Prompt: Drop all images. Then write out each line below exactly as given.

Supplied data:
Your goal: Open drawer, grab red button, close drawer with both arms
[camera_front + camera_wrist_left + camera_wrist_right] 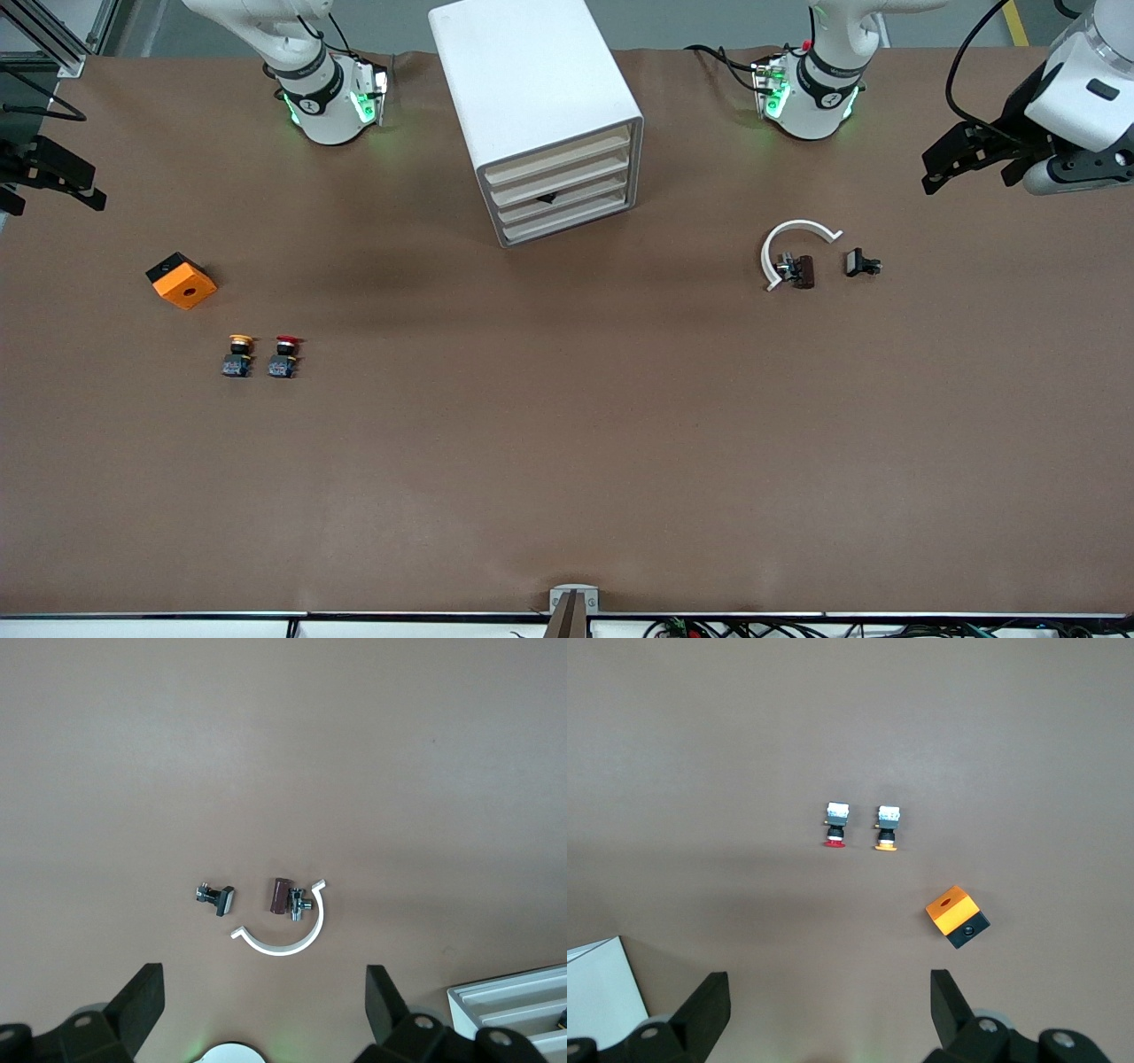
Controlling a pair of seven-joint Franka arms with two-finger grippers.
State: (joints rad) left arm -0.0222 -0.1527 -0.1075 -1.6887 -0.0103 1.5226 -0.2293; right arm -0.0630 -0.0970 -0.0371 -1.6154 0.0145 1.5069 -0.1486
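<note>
Front view — one red button (284, 355), one yellow-capped button (237, 355), four shut drawers (562, 192).

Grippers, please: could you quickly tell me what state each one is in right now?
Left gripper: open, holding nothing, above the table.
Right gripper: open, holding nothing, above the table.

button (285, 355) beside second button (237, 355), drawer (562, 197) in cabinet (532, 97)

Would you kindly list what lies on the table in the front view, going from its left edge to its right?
Orange cube → yellow-capped button → red-capped button → white cabinet → white curved piece → small black part.
</note>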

The completed task:
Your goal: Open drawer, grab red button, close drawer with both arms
[camera_front + camera_wrist_left + camera_wrist_right] 
Controlling a pair of seven-joint Franka arms with two-finger grippers.
State: (joints rad) left arm -0.0222 -0.1527 -0.1075 -1.6887 -0.0103 1.5226 -0.2293; right arm -0.0630 -0.0970 -0.0371 -1.6154 0.0145 1.5069 -0.1486
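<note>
Front view — one red button (284, 355), one yellow-capped button (237, 355), four shut drawers (562, 192).

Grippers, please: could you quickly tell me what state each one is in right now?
Left gripper: open, holding nothing, above the table.
Right gripper: open, holding nothing, above the table.

button (285, 355) beside second button (237, 355), drawer (562, 197) in cabinet (532, 97)

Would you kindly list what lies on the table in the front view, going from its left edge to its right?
Orange cube → yellow-capped button → red-capped button → white cabinet → white curved piece → small black part.
</note>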

Nothing else is part of this exercise.